* **What to do**
Look for the line that has "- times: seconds" in the material below; please repeat it and every line after it, exactly, up to and including the line that has "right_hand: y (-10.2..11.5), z", and nothing else.

+++++

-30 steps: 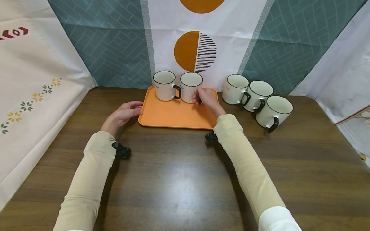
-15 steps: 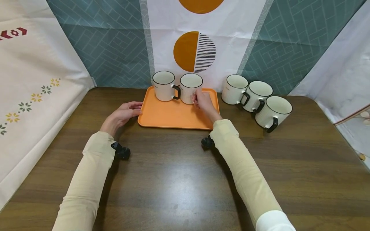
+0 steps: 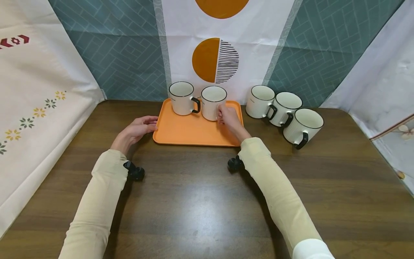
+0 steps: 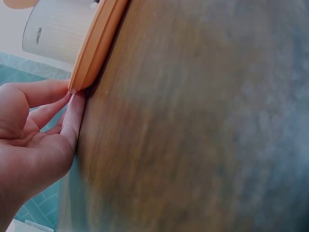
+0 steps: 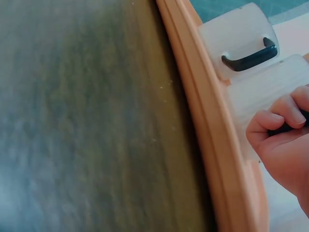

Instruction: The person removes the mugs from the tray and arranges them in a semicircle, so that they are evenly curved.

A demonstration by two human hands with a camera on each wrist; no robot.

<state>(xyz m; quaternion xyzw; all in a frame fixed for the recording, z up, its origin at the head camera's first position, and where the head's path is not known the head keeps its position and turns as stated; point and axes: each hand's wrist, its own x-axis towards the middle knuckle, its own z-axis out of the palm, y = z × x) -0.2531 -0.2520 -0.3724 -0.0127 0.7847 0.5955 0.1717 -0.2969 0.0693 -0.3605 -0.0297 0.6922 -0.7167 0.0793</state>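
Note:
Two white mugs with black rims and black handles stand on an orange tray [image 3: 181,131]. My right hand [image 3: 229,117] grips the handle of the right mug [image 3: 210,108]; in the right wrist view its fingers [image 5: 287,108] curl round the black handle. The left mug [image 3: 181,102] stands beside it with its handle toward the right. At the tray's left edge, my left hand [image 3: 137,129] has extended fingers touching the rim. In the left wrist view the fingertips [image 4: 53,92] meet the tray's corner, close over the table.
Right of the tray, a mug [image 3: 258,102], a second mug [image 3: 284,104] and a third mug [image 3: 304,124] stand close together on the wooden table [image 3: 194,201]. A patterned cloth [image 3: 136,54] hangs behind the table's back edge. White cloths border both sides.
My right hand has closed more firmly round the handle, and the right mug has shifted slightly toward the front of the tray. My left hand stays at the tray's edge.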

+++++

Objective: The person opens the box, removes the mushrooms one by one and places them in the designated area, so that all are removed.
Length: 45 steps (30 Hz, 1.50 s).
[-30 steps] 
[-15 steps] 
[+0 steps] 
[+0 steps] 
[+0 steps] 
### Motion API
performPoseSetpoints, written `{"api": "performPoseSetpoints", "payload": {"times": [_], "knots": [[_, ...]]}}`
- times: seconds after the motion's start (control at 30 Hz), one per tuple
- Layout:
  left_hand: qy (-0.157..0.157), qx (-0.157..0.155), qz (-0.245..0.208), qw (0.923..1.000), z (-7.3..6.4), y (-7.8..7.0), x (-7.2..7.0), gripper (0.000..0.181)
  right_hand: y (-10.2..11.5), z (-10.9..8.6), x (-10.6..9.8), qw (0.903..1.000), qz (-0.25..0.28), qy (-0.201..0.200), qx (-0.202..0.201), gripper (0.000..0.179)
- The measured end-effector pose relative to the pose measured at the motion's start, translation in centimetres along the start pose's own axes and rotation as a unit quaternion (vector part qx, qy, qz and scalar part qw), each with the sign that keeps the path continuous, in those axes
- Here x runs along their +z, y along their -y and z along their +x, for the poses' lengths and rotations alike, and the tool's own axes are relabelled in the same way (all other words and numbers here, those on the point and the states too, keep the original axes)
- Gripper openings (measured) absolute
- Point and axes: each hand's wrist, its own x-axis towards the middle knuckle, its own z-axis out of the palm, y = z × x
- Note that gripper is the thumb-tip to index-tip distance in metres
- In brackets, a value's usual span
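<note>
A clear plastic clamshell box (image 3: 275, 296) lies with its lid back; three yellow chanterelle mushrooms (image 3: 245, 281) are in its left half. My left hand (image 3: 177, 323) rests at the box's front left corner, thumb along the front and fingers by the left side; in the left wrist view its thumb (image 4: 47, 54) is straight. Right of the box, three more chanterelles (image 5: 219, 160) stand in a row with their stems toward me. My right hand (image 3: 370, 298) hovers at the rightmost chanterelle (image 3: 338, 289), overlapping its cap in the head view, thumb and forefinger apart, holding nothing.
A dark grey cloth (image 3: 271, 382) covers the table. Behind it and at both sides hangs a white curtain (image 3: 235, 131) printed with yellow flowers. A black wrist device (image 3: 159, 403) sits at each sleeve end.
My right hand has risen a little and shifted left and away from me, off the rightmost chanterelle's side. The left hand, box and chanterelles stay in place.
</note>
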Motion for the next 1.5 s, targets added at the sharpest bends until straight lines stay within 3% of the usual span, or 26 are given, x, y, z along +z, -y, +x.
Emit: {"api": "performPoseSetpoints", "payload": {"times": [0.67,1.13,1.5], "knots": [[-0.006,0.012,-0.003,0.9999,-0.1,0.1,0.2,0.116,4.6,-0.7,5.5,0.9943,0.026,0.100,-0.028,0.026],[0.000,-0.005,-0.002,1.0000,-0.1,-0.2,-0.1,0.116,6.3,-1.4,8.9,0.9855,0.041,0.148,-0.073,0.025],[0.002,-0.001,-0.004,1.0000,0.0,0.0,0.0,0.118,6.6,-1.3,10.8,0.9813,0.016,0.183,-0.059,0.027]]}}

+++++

* **Response to the task**
- times: seconds after the motion's start (control at 30 Hz), one per tuple
- Layout:
  left_hand: qy (-0.157..0.157), qx (-0.157..0.155), qz (-0.245..0.208), qw (0.923..1.000), z (-7.3..6.4), y (-7.8..7.0), x (-7.2..7.0), gripper (0.000..0.181)
  right_hand: y (-10.2..11.5), z (-10.9..8.6), x (-10.6..9.8), qw (0.903..1.000), qz (-0.25..0.28), qy (-0.201..0.200), qx (-0.202..0.201), gripper (0.000..0.179)

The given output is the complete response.